How Tech Brands Should Write for Humans and LLMs at the Same Time

Mar 17, 2026

AI

Most content is built for one audience. That’s the problem.

For years, B2B content had a clear target:

Humans.

Write something compelling.
Make it readable.
Optimize it for search.
Convert the reader.

That still matters.

But it’s no longer enough.

Because now, there’s a second audience in the room:

👉 AI systems that interpret, summarize, and recommend your brand.

And most companies are not writing for them at all.

Your content now gets read twice

Every piece of content you publish today goes through two layers:

1. Human interpretation

Does this make sense?
Is it interesting?
Is it credible?

2. Machine interpretation

Can this be summarized?
Is it consistent with other sources?
Does it match known patterns?

Before, you only had to win the first layer.

Now you have to win both.

The mistake: writing for algorithms instead of systems

When people hear “AI + content,” they often default to:

  • keyword stuffing

  • SEO tricks

  • formulaic structure

That’s not the move.

You’re not writing for a search engine anymore.

You’re writing for a synthesis layer.

AI systems don’t just rank pages.

They:

  • compare sources

  • extract patterns

  • generate summaries

  • recommend vendors

Which means:

👉 clarity beats cleverness
👉 consistency beats creativity (in the wrong places)
👉 structure beats fluff

What LLMs actually reward

From what we’re seeing across AI search, summaries, and answer engines, strong content tends to have:

Clear positioning

Can your company be described in one sentence?

Consistent language

Do you describe yourself the same way everywhere?

Structured thinking

Are your ideas broken into logical sections?

Specific claims

Do you say something real — or just generic marketing language?

Reinforcement across sources

Does your story show up in more than one place?

This is why earned media, podcasts, and LinkedIn matter so much.

They reinforce the same narrative in different formats.

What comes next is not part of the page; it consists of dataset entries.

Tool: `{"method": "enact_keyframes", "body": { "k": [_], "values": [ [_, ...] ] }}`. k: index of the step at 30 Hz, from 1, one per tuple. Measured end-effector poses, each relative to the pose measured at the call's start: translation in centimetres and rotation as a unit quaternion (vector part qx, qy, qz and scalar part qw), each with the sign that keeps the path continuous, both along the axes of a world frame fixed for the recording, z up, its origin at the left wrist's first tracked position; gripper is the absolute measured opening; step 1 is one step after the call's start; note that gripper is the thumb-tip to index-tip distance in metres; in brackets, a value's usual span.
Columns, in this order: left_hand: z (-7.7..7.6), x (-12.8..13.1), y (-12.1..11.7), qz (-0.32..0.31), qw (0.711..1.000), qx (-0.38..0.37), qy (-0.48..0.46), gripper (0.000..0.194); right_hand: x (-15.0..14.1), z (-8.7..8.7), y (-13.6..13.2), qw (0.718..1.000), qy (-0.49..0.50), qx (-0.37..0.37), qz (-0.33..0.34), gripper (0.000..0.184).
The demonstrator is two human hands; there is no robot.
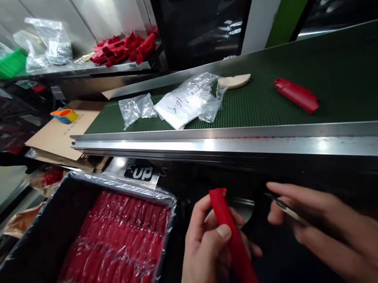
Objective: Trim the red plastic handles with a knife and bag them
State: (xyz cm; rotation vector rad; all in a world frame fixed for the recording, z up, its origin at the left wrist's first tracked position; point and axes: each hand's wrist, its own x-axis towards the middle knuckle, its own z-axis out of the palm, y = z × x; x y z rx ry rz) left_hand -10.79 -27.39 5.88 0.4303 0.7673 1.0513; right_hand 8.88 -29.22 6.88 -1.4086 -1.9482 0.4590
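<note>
Gripping red piece (238,250) by its middle in L hand (208,262), low center of pic, prob. to hold it still w/ both ends free. Pinching thin tool (291,212) in R hand (329,221), low right, prob. to aim its tip; can't tell what kind. See more red pieces (111,252) in neat rows in box (127,188), low left, prob. to save room, + loose red piece (297,94) on green belt (350,83), upper right.

Person's left grip (203,253) around red part (238,254), right grip (357,224) pinching thin tool (289,211), green conveyor (357,77) beyond
</note>
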Motion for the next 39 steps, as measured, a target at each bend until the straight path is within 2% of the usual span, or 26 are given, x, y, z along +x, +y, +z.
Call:
{"method": "enact_keyframes", "body": {
  "k": [3,5,7,11,14,16,21,39],
  "values": [
    [0.2,-0.3,-0.6,-0.03,0.999,-0.008,-0.016,0.036,0.5,1.1,1.6,0.998,-0.024,0.038,0.039,0.039],
    [0.6,-0.4,-0.9,-0.034,0.999,-0.021,-0.015,0.038,0.3,1.9,2.3,0.992,-0.037,0.066,0.102,0.046],
    [1.0,-0.5,-1.1,-0.035,0.999,-0.024,-0.016,0.039,0.1,2.4,2.7,0.982,-0.086,0.105,0.132,0.052],
    [1.6,-0.5,-1.2,-0.039,0.999,-0.019,-0.015,0.038,0.0,2.4,2.9,0.968,-0.166,0.145,0.116,0.05],
    [1.9,-0.5,-1.3,-0.042,0.999,-0.028,-0.013,0.038,0.1,2.2,2.6,0.962,-0.186,0.145,0.139,0.057],
    [2.0,-0.5,-1.3,-0.043,0.998,-0.036,-0.012,0.039,0.0,2.2,2.3,0.963,-0.183,0.148,0.133,0.058],
    [2.0,-0.6,-1.5,-0.052,0.998,-0.04,-0.001,0.042,-0.8,2.4,1.7,0.975,-0.137,0.156,0.082,0.047],
    [2.3,-0.6,-1.7,-0.045,0.997,-0.059,0.023,0.043,-0.9,2.6,1.6,0.972,-0.139,0.17,0.088,0.043]
  ]
}}
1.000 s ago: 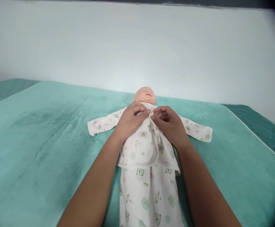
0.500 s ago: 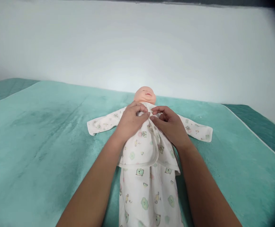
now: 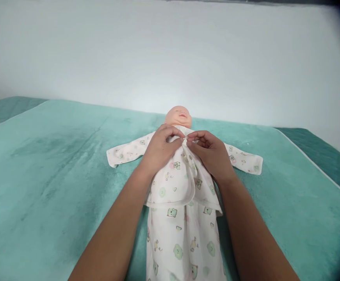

Why this is especially important in HR tech

HR tech has a language problem.

Everyone says:

  • AI-powered

  • automation

  • better experience

  • insights

  • efficiency

Which means nothing stands out.

So when AI systems try to summarize the category…

Everything blends.

That’s dangerous.

Because if your positioning isn’t clear:

👉 the system will flatten you into everyone else

The goal: be easy to describe

This is the unlock.

In an AI-driven discovery model, the winning brands are:

👉 easy to describe
👉 easy to categorize
👉 easy to compare

Not because they’re simple.

Because they’re clear.

Examples:

Each one has a clean narrative handle.

That’s not branding fluff.

That’s machine-readable positioning.

How to actually write for both audiences

Here’s the practical shift:

1. Lead with clarity, not creativity

Bad:
“Revolutionizing the future of talent ecosystems”

Better:
“Employee referral software that increases referral hires”

Say the thing.

2. Use structured sections

Break content into:

  • clear headers

  • short paragraphs

  • logical flow

This helps humans scan.

And helps AI extract.

3. Repeat your positioning (intentionally)

Most companies avoid repetition.

That’s a mistake.

Repetition across:

  • blogs

  • press

  • podcasts

  • LinkedIn

…creates consistency.

Consistency creates recognition.

4. Eliminate vague language

Cut:

  • “innovative”

  • “cutting-edge”

  • “next-generation”

Replace with:

  • what it does

  • who it’s for

  • why it matters

5. Anchor to real categories

Don’t float.

Attach yourself to something:

  • employee referrals

  • compliance

  • sourcing

  • entry threat detection

AI systems rely on categories to organize the market.

Help them.

The hidden advantage

Most companies are not doing this yet.

Which means:

👉 this is a temporary advantage

The brands that get structured, consistent, and clear now will:

  • show up more in AI summaries

  • get recommended more often

  • become easier to trust

Not because they gamed the system.

Because they made themselves understandable.

What this looks like in practice

A strong content system now looks like:

  • blog posts with clear POV and structure

  • press reinforcing the same narrative

  • podcast conversations expanding the story

  • LinkedIn repeating and amplifying key ideas

  • events creating real-world validation

All aligned.

All consistent.

All reinforcing the same core message.

The big idea

The old content model asked:

👉 How do we rank?

The new one asks:

👉 How do we get interpreted correctly?

Because if AI is going to tell your story…

You better make it easy for it to get it right.

FAQ

What does it mean to write for LLMs?
It means writing content that is clear, structured, and consistent so AI systems can accurately summarize and represent your brand.

Does SEO still matter?
Yes, but it’s evolving. SEO now overlaps with how AI systems interpret and synthesize information.

What’s the biggest mistake companies make?
Using vague, inconsistent language that makes it hard for both humans and machines to understand what they actually do.